# help removing faucet stem



## Rehabber (Dec 29, 2005)

The chrome 'pipe' will unscrew, then you can remove the stem for repair/ replacement.


----------



## Chemist1961 (Dec 13, 2008)

You may be able to get a thin walled deep socket inside the extension. I think mine was 11/16. Depending on brand the size will vary but check for clearance.
If you don't have a deep socket set you might get lucky with a spark plug wrench or socket:thumbsup:


----------



## eric447167 (May 18, 2009)

Thanks for the responses.

I will try unscrewing it harder...I guess I was just being a wimp before because I wasn't sure if it was suppose to come off.

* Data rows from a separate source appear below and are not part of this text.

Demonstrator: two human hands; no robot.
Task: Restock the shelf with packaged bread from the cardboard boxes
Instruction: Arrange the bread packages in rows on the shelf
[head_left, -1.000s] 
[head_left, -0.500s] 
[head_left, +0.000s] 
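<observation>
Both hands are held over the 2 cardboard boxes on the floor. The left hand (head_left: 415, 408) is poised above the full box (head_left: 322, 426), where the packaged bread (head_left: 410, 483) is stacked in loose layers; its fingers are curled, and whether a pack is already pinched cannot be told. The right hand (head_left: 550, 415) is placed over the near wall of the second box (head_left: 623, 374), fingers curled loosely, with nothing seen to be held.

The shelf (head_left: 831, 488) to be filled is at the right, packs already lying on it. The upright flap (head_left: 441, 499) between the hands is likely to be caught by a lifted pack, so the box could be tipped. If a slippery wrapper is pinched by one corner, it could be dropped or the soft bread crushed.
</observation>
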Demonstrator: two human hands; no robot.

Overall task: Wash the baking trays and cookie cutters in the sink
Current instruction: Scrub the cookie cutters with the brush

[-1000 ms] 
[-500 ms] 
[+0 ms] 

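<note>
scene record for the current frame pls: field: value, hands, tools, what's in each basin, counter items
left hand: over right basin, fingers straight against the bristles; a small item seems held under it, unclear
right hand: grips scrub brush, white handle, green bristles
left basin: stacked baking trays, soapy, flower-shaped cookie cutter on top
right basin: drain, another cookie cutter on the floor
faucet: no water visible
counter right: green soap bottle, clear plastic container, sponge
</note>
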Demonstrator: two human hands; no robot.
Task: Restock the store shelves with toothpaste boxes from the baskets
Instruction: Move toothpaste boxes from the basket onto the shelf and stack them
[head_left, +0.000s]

I tried using one of those sets of deep sockets for bathroom faucet work. The smallest one was the only one that fits into the pipe, but I didn't have any luck getting the socket to go over the hexagon on the stem.

I'll try again tonight after work.

Thanks again.

Eric


----------



## hockyoligist (Jun 30, 2009)

*tub stem*

the chrome Will come off un screw it it looks like a GERBER a deep socket made for gerber at any ace hardware will get it out


----------



## hayewe farm (Mar 15, 2009)

OK, I give up what's a GERBER


----------



## hockyoligist (Jun 30, 2009)

*gerber*



hayewe farm said:


> OK, I give up what's a GERBER


 gerber is a brand of plumbing fixtures like cars there are many brand names all eccept delta have different type parts a gerber tub stem is good old reliable brass stem with proper tool you can remove stem and repair or replace it to repair it first screw off washer remove stem from bonnett grease stem re install or just buy a complete stem,, you might have to cut the hole behind the silver looking tube a little bigger to get a deep well socket back on the stem then just unscrew it ask for help in our area alabama ACE is more helpful in these areas than the lowes home depot ect or call a plumber and watch him most will be glad to show you how gerber is very easy once you do it like riding a bicycle ++++++ at lowes , home depot I have seen complete kits handles stems , trim the whole thig to rebuild the valve from outside without cutting the wall I cut my teeth on gerber delta am standard, kohler , crane but gerber was not most exp not cheepest just a good brass fixture if you wanna call I can talk you thru it eddie self 205 229 7443 daytime cell I am in birmingham al


----------



## mazzonetv (Feb 25, 2009)

I'll give you a second "yes" for that being Gerber. VERY common here in NYC. That metal "sleeve" is replaceable for about $3 so if you can't unscrew it just break it off. You absolutely CAN NOT take a deep socket down the middle of that sleeve to remove the stem - the only thing that will do is remove the packing nut which will confuse you even more. Unscrew the small set screw on the side of the escutcheon and slide that off, then try to unscrew the sleeve. Once you get those pieces off you may need that deep socket to get behind the wall to unscrew the stem. As the previous poster suggested, just get the whole rebuild kit and rebuild the body. Now, they do have available Gerber stems with ceramic discs that eliminate the seats and washers - the stems are more expensive (@ $25) but it will be a LONG time before you ever need to make a repair once you install those. To install that type of stem you need to take the seat out first. If you have a local hardware store or supply house I'm sure they can walk you through it as well. good luck


----------



## Wafot (Jul 1, 2009)

*exactly the same type of question...*

Hi Eric, your question pretty much matches mine... i've been photographing my slow progress as i tackle my own worn out stem faucets... 
I managed to remove the chrome sleeve by chiselling out the filler around the base where it meets the wall - i then unscrewed it by hand - it came off pretty easily with a little jiggling...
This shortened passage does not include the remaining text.